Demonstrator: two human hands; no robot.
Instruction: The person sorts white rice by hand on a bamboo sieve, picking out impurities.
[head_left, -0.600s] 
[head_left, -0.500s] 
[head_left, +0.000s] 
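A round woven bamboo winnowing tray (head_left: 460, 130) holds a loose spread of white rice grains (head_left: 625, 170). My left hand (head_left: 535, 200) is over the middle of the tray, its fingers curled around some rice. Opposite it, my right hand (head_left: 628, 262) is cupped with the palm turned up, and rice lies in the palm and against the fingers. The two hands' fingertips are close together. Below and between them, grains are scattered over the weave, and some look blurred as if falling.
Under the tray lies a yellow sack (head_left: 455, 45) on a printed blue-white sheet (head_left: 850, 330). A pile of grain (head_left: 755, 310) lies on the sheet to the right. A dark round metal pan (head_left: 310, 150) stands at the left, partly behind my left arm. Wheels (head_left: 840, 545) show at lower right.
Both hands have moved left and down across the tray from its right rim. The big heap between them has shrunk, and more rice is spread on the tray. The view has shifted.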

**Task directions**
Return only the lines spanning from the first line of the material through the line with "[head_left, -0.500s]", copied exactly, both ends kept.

**Response**
Demonstrator: two human hands; no robot.
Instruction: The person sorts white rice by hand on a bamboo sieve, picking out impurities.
[head_left, -0.600s] 
[head_left, -0.500s] 

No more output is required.